__Work required__
For each line of the data below that holds "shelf", copy the line.

__The data__
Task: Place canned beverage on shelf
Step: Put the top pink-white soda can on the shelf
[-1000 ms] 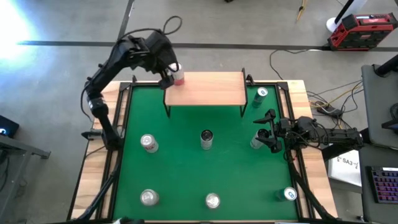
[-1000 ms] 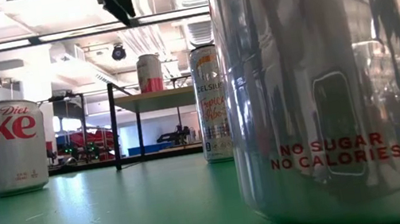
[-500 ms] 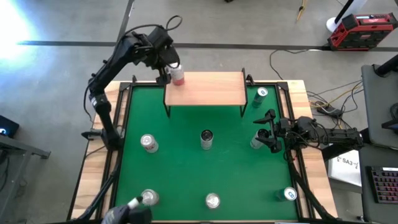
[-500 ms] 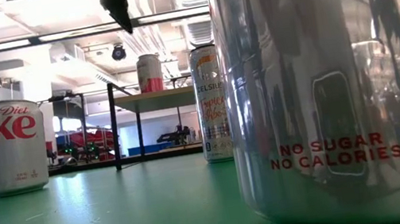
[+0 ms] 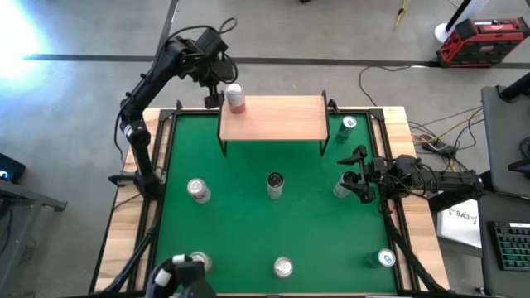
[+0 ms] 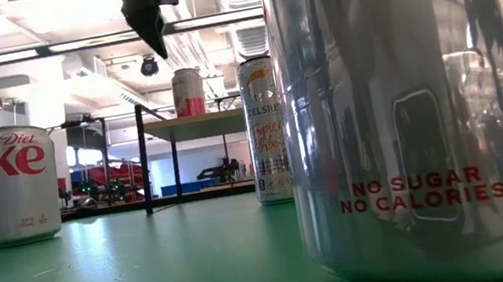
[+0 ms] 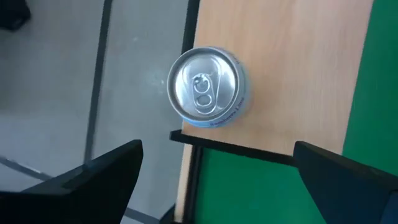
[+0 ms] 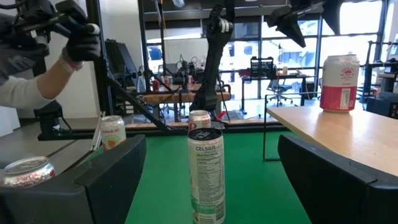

__Reply__
Task: Place canned beverage on shelf
Step: Put the top pink-white soda can on the shelf

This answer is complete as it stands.